_WORK INSTRUCTION_
Please give back, word for word, only the lines starting at the one containing "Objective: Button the" and ending at the one containing "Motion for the" within the material below.

*** Opening RECORD SET ***

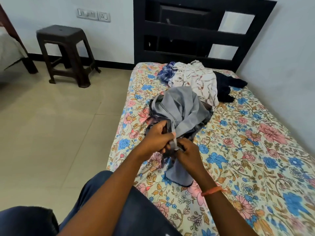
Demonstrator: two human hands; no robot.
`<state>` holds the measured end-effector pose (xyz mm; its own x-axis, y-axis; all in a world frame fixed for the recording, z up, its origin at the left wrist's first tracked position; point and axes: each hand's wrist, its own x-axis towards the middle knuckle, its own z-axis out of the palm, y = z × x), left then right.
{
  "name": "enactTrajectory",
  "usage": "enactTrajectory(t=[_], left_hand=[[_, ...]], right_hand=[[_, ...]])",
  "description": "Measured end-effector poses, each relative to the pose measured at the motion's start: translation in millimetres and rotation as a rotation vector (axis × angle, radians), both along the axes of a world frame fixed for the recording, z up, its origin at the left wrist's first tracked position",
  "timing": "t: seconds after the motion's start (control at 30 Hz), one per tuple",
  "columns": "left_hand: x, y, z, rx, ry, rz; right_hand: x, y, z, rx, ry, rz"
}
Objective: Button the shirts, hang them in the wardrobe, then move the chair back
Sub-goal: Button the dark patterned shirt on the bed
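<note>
A grey shirt [180, 109] with a dark lining lies crumpled on the flowered bed sheet [247, 150]. My left hand [158, 135] and my right hand [187, 150] meet at its front edge, and both pinch the grey strip of cloth between them. Behind it lie a white patterned shirt [196, 79], a blue checked shirt [166, 72] and a dark garment [226, 87]. The buttons are hidden by my fingers.
A dark plastic stool [66, 53] stands on the tiled floor at the left, near the wall. A black headboard [196, 31] rises behind the bed. The wall runs along the bed's right side. My knees in blue trousers [102, 210] are below.
</note>
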<state>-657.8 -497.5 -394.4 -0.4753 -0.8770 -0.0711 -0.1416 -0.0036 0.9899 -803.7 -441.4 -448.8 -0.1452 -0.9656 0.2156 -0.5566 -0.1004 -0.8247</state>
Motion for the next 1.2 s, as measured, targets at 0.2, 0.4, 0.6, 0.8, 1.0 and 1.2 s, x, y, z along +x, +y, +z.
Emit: enactTrajectory(t=[0.2,0.4,0.6,0.8,1.0,1.2], left_hand=[[10.0,24.9,-47.8,-0.012,-0.052,0.061],[4.9,35.0,-67.1,-0.233,-0.081,0.222],[18.9,22.4,-39.2,-0.707,-0.361,0.125],[-3.0,73.7,-83.3,-0.468,-0.643,-0.128],[-11.3,91.8,-95.0,-0.31,-0.431,-0.227],[-0.1,89.7,-100.3,0.087,-0.144,-0.133]], right_hand=[[-3.0,4.1,4.4,0.303,-0.519,-0.103],[6.3,14.8,-3.3,0.362,-0.804,-0.11],[-12.3,4.1,6.5,0.065,-0.33,-0.312],[-14.3,27.2,-34.7,0.285,-0.195,-0.393],[-6.1,67.3,-49.9,0.18,-0.235,-0.304],[-4.3,51.0,-53.5,0.323,-0.794,-0.393]])
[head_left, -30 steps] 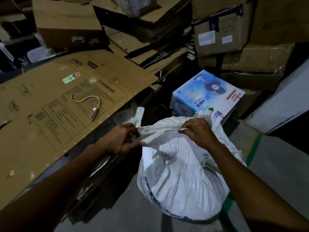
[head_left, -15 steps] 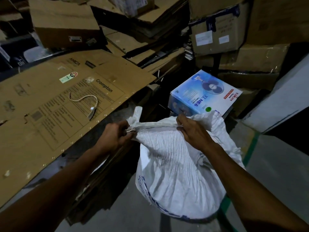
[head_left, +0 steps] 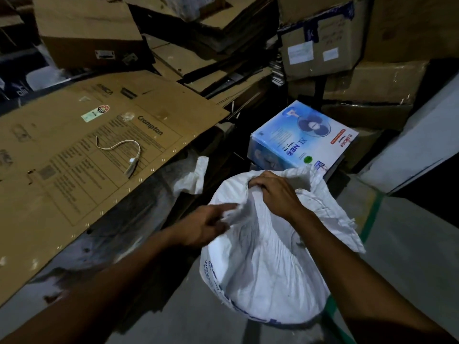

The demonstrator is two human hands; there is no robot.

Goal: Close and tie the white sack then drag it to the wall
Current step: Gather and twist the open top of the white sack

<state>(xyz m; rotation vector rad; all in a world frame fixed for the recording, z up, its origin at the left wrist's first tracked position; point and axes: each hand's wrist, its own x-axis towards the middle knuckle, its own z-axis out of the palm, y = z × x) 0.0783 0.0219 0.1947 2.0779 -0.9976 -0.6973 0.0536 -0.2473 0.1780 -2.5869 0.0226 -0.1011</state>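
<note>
Head view. The white sack (head_left: 268, 256) stands on the floor (head_left: 409, 256) beside the blue fan box (head_left: 303, 137), below the flattened cardboard (head_left: 82, 160). The mouth, half a second ago stretched taut between both hands, is now slack. The right hand (head_left: 275, 192) bunches the far rim in curled fingers. The left hand (head_left: 206, 224) has let go of its corner and reaches in, blurred, fingers loosely extended onto the near fabric. Judged stage: gathering the neck; no knot formed yet.
</note>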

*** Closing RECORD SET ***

_WRITTEN ANSWER_
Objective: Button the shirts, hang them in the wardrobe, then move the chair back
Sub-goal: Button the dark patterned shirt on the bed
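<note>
A grey shirt [180, 109] with a dark lining lies crumpled on the flowered bed sheet [247, 150]. My left hand [158, 135] and my right hand [187, 150] meet at its front edge, and both pinch the grey strip of cloth between them. Behind it lie a white patterned shirt [196, 79], a blue checked shirt [166, 72] and a dark garment [226, 87]. The buttons are hidden by my fingers.
A dark plastic stool [66, 53] stands on the tiled floor at the left, near the wall. A black headboard [196, 31] rises behind the bed. The wall runs along the bed's right side. My knees in blue trousers [102, 210] are below.
</note>
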<state>-657.8 -497.5 -394.4 -0.4753 -0.8770 -0.0711 -0.1416 -0.0036 0.9899 -803.7 -441.4 -448.8 -0.1452 -0.9656 0.2156 -0.5566 -0.1004 -0.8247</state>
Motion for the next 1.2 s, as measured, targets at 0.2, 0.4, 0.6, 0.8, 1.0 and 1.2 s, x, y, z along +x, +y, +z.

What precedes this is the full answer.